Required work » Going through the material below, output exactly the lines from the one containing "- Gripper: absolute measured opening" through the one containing "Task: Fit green", and no pictures.

Material provided »
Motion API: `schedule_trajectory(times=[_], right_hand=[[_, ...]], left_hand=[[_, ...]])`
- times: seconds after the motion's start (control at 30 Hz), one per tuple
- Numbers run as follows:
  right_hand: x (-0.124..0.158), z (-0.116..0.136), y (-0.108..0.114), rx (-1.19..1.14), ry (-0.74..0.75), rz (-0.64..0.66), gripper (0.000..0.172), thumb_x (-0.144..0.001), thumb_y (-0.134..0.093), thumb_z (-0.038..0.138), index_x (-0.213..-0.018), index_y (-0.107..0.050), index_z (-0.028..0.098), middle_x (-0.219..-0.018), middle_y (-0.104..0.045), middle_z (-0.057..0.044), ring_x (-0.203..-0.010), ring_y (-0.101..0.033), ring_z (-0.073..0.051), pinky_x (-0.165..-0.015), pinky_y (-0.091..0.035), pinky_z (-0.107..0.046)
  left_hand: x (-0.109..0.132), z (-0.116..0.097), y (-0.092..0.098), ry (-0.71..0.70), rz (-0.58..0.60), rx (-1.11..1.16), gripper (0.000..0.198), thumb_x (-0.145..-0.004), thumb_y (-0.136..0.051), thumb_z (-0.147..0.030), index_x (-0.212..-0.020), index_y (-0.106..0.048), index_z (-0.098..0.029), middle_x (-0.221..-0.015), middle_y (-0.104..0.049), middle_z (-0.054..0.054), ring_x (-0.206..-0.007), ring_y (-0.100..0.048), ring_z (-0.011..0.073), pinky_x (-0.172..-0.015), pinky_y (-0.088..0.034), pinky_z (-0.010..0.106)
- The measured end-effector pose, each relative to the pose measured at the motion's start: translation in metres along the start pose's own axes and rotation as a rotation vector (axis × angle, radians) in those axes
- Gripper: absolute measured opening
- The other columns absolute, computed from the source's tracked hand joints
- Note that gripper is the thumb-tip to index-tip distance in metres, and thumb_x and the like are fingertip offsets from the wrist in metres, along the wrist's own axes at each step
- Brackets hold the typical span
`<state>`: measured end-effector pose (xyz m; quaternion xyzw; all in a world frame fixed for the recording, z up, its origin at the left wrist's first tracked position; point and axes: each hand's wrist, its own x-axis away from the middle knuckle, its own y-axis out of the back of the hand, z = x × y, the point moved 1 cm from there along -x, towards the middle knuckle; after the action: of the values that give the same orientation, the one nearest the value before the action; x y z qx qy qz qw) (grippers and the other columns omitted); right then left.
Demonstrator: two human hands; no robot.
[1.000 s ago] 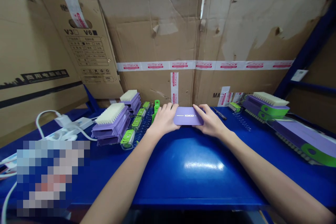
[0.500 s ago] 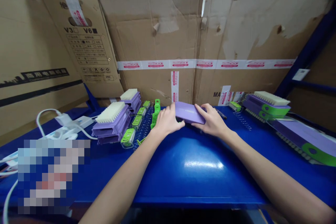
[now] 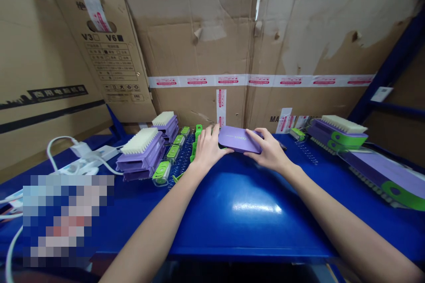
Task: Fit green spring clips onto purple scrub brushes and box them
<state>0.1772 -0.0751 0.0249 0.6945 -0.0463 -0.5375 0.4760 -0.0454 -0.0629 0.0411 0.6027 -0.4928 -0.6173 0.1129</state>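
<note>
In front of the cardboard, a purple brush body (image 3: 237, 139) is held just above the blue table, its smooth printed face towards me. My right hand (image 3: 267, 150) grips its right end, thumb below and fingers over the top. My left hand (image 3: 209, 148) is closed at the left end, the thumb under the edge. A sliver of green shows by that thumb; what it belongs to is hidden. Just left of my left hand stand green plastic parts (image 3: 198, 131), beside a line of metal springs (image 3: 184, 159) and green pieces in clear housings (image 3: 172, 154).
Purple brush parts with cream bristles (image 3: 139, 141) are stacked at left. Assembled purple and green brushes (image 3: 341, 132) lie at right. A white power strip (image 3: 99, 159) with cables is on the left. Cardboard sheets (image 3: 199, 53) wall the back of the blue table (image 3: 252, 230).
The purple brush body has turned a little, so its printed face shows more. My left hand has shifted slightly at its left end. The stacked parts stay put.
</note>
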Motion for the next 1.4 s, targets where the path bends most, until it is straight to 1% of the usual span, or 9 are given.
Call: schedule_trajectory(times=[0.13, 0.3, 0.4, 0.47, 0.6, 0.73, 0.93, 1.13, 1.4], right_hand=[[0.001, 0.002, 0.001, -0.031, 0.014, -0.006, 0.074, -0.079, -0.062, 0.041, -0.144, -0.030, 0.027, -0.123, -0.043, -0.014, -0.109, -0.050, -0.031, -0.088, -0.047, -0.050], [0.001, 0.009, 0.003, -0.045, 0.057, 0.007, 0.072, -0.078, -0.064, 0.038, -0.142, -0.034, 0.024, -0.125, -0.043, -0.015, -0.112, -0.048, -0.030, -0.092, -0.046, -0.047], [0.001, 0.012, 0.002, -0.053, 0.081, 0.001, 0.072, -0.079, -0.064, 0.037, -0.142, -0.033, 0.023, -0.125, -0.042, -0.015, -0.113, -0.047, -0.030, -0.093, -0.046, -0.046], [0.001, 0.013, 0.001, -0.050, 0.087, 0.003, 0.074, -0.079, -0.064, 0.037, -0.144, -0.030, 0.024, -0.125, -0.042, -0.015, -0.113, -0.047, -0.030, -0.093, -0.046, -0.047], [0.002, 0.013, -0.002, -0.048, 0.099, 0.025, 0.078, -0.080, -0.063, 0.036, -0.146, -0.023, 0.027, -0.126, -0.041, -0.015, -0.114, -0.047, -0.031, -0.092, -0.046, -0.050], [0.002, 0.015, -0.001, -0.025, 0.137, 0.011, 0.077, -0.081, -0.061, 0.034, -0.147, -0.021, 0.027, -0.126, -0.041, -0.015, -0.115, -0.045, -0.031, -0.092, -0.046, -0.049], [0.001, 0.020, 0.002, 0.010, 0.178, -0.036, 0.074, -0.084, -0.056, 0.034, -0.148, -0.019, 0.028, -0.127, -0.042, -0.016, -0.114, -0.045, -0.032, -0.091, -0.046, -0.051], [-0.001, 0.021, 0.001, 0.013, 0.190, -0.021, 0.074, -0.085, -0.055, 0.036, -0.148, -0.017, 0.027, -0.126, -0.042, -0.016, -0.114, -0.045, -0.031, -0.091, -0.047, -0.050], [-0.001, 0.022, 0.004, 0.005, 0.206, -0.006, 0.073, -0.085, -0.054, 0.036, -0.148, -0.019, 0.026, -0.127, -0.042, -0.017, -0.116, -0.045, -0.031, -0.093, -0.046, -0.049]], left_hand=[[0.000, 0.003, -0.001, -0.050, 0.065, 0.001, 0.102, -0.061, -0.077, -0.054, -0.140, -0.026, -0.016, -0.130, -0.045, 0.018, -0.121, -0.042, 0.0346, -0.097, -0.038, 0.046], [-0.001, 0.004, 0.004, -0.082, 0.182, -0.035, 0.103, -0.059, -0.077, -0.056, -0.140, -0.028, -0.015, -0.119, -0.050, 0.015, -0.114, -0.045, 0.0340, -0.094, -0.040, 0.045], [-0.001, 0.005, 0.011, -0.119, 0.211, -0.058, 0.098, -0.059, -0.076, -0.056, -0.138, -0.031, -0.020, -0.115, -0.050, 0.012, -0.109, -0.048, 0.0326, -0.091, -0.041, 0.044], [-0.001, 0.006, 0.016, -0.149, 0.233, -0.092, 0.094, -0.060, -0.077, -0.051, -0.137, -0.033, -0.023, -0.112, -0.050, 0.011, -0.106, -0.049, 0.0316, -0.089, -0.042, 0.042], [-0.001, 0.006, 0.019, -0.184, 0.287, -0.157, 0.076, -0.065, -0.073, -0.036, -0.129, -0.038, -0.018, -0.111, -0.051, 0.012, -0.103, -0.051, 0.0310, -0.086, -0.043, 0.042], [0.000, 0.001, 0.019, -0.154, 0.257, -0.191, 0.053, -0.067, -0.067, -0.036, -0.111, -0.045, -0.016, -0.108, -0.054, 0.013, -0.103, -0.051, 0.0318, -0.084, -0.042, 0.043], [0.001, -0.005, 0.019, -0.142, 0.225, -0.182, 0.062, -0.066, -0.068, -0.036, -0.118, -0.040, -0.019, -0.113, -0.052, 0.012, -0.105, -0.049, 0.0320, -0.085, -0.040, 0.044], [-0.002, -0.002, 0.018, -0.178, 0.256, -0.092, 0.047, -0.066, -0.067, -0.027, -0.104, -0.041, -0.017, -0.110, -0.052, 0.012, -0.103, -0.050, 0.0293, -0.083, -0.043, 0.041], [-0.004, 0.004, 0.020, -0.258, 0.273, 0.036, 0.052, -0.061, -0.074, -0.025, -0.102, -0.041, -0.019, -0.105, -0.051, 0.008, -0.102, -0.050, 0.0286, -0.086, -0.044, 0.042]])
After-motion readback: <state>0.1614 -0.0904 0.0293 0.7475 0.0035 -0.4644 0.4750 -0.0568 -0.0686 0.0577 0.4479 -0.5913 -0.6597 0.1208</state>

Solution below »
- Gripper: absolute measured opening
- The other columns absolute, computed from the source's tracked hand joints
- Note that gripper is the thumb-tip to index-tip distance in metres, and thumb_x and the like are fingertip offsets from the wrist in metres, along the wrist's own axes at each step
- Brackets hold the typical span
`<state>`: measured end-effector pose (xyz m; quaternion xyzw; all in a world frame fixed for the recording, z up, its origin at the left wrist's first tracked position; point and axes: each hand's wrist, its own x-axis away from the middle knuckle, its own y-axis out of the back of the hand, z = x × y, the point moved 1 cm from there along -x, towards the middle knuckle; after the action: of the values that give the same orientation, the one nearest the value before the action; x y z qx qy qz qw) (grippers and the other columns omitted); right then left.
Demonstrator: two human hands; no robot.
[1.000 s ago] 
[0.500 s ago] 
[now] 
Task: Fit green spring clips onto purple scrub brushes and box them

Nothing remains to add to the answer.